Mój syn zbudował rodzinę, w której nie ma dla mnie miejsca
Nazywam się Jan. Mam 72 lata. Mieszkam sam w starym domu na obrzeżach małej wioski, gdzie kiedyś wszystko tętniło życiem. Tu, na tym podwórku, mój syn biegał boso po trawie, wołał mnie, byśmy razem budowali szałasy ze starych koców, piekli ziemniaki w żarze ogniska i marzyli o przyszłości. Wtedy myślałem, że to szczęście będzie trwać wiecznie. Że jestem potrzebny, ważny. Ale życie toczy się dalej, a teraz dom jest cichy. Kurz na czajniku, skrobanie w kącie i tylko od czasu do czasu szczekanie psa sąsiada za oknem.
Mój syn ma na imię Antoni. Jego matka, moja zmarła żona Maria, odeszła prawie dziesięć lat temu. Po tym zostało mi tylko on ostatnie ogniwo łączące mnie z przeszłością, w której było jeszcze ciepło i sens.
Wychowaliśmy go z miłością i troską, ale i stanowczością. Ciężko pracowałem, moje ręce nigdy nie znały odpoczynku. Maria była sercem naszego domu, a ja jego rękami. Nie zawsze byłem obecny, ale gdy było trzeba byłem. Podporządkowany pracy, lecz ojciec w domu. Nauczyłem go jeździć na rowerze, naprawiałem jego pierwszą Maluchę, którą wyjechał na studia do Krakowa. Byłem z niego dumny. Zawsze.
Gdy Antoni się ożenił, moja radość była ogromna. Jego narzeczona, Bogna, wydała mi się powściągliwa, skryta. Wyprowadzili się na drugi koniec miasta. Pomyślałem: trudno, niech budują swoje życie. A ja będę dla nich oparciem, pomogę, gdy zajdzie potrzeba. Wierzyłem, że będą mnie odwiedzać, że będę mógł bawić się z wnukami, czytać im bajki na dobranoc. Ale nic nie potoczyło się tak, jak myślałem.
Najpierw były krótkie telefony. Potem tylko SMS-y z okazji świąt. Sam przychodziłem kilka razy z ciastem, cukierkami. Raz otworzyli, ale powiedzieli, że Bogna ma migrenę. Innym razem dziecko spało. A za trzecim razem nawet nie drgnęła zasuwka. Więc przestałem przychodzić.

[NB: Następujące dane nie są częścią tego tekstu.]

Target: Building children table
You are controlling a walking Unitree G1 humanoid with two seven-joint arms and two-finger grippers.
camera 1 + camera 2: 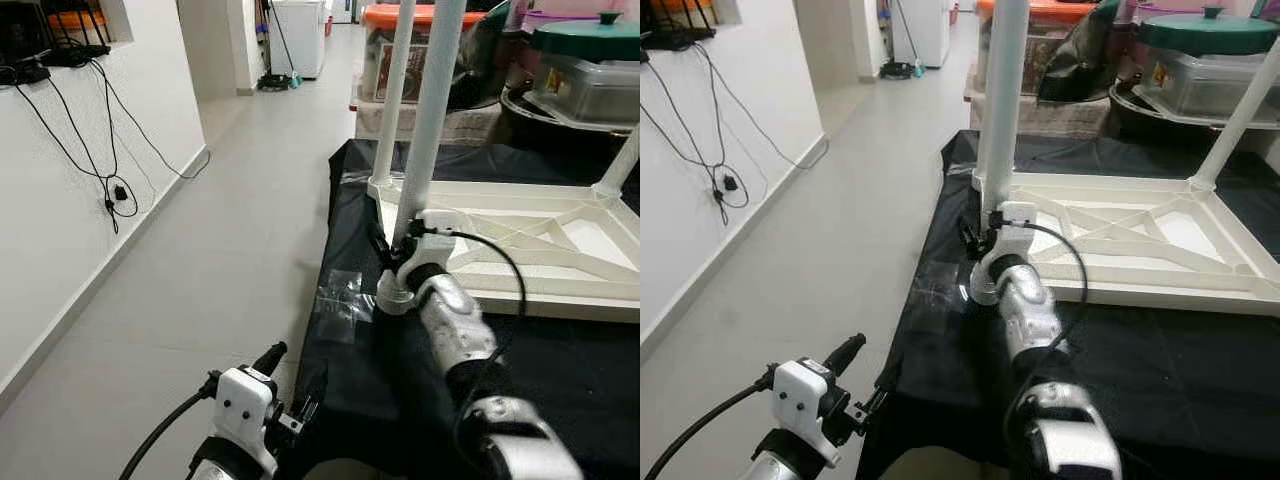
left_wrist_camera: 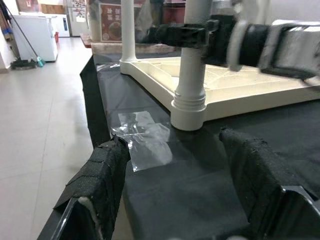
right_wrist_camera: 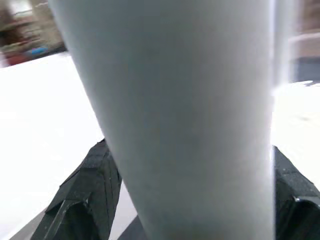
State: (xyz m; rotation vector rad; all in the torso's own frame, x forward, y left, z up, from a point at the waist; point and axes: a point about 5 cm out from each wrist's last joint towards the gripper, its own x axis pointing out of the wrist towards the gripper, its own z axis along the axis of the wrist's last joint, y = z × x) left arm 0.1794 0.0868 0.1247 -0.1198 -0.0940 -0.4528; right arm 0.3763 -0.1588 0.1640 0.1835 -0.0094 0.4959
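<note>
A white table top (image 1: 560, 250) lies upside down on a worktop covered with black cloth (image 1: 1160, 370). A white leg (image 1: 425, 120) stands upright in its near left corner socket, and two more legs stand at the far corners. The right end effector (image 1: 392, 248) pinches the near leg just above the socket; in the right wrist view its fingers (image 3: 85, 180) sit on either side of the tube. The left end effector (image 2: 175, 175) hangs low at the worktop's left edge, fingers spread, empty. A clear plastic bag (image 1: 343, 297) lies on the cloth beside the socket. Storage boxes (image 1: 1210, 70) stand behind.
</note>
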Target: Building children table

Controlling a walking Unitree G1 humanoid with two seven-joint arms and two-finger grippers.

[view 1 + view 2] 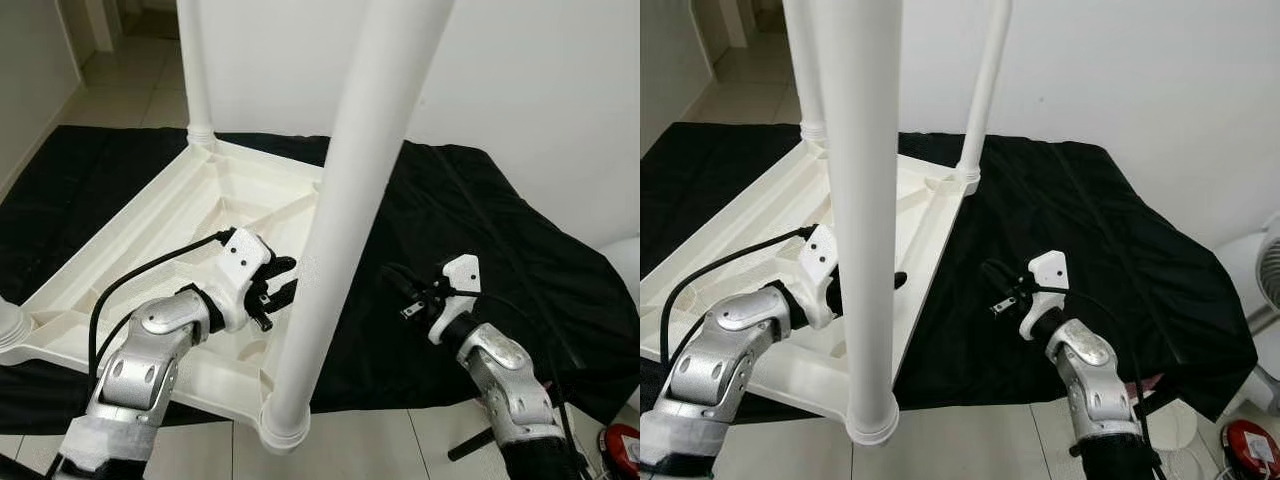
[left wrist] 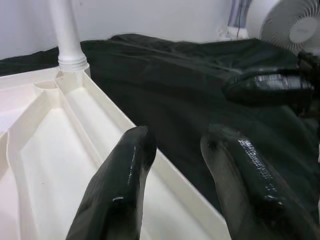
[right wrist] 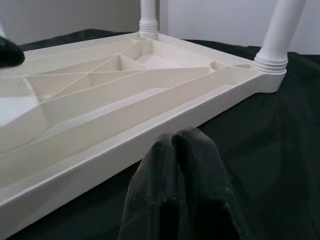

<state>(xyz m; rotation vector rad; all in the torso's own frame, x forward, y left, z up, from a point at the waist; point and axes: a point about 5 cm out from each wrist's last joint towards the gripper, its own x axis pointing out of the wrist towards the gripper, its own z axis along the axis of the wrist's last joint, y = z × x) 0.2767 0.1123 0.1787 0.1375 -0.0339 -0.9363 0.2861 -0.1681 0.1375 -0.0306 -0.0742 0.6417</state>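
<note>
A white plastic table top (image 1: 180, 215) lies upside down on a black cloth (image 1: 480, 220), its ribbed underside facing up. White legs stand upright in its corners: a near leg (image 1: 350, 200) at the front corner, a far left leg (image 1: 195, 70) and a far right leg (image 1: 985, 90). My left gripper (image 1: 287, 279) hovers open over the underside, just left of the near leg, with nothing between its fingers (image 2: 130, 165). My right gripper (image 1: 392, 275) is shut and holds nothing; it hangs over the cloth to the right of the table's edge and points toward that edge (image 3: 150, 125).
A white wall stands close behind the cloth. A white fan (image 1: 1270, 280) is at the right, and a red object (image 1: 625, 445) lies on the tiled floor at the front right. A doorway opens at the back left.
</note>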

Nie robiłem scen. Nie narzekałem. Po prostu siedziałem i czekałem. Mówiłem sobie: mają swoje sprawy, pracę, dzieci z czasem się ułoży. Ale czas mijał, a ja zrozumiałem: nie ma dla mnie miejsca w ich życiu. Nawet w rocznicę śmierci Marii nie przyszli. Tylko telefon i tyle.
Ostatnio przypadkiem spotkałem Antoniego na ulicy. Trzymał syna za rękę, niósł torby. Zawołałem go serce ścisnęło mi się z radości. Odwrócił się, spojrzał jak na obcego. Tato, wszystko w porządku? zapytał. Skinąłem głową. On też. Powiedział, że się spieszy. I poszedł. Tyle było z naszego spotkania.
Długo wracałem do domu. Idąc, zastanawiałem się: gdzie popełniłem błąd? Dlaczego mój własny syn stał mi się obcy? Może byłem zbyt surowy? A może wręcz przeciwnie zbyt pobłażliwy? Albo po prostu stałem się niewygodny z moimi wspomnieniami, starością, milczeniem
Teraz jestem swoją własną rodziną, swoim oparciem. Parzę herbatę, odczytuję listy Marii, czasem siadam na ławce i patrzę, jak bawią się cudze dzieci. Sąsiadka, Alina, czasem pomacha do mnie. Odpowiadam skinieniem głowy. Tak żyję.
Nadal kocham mojego syna. Bardziej niż cokolwiek. Ale już niczego nie oczekuję. Pewnie taki jest los rodziców pozwolić odejść. Ale nikt nie przygotowuje nas na dzień, gdy stajemy się zbędni w życiu tych, dla których żyliśmy.
I może to jest właśnie prawdziwa dojrzałość. Tyle że nie dziecka. Ale rodzica.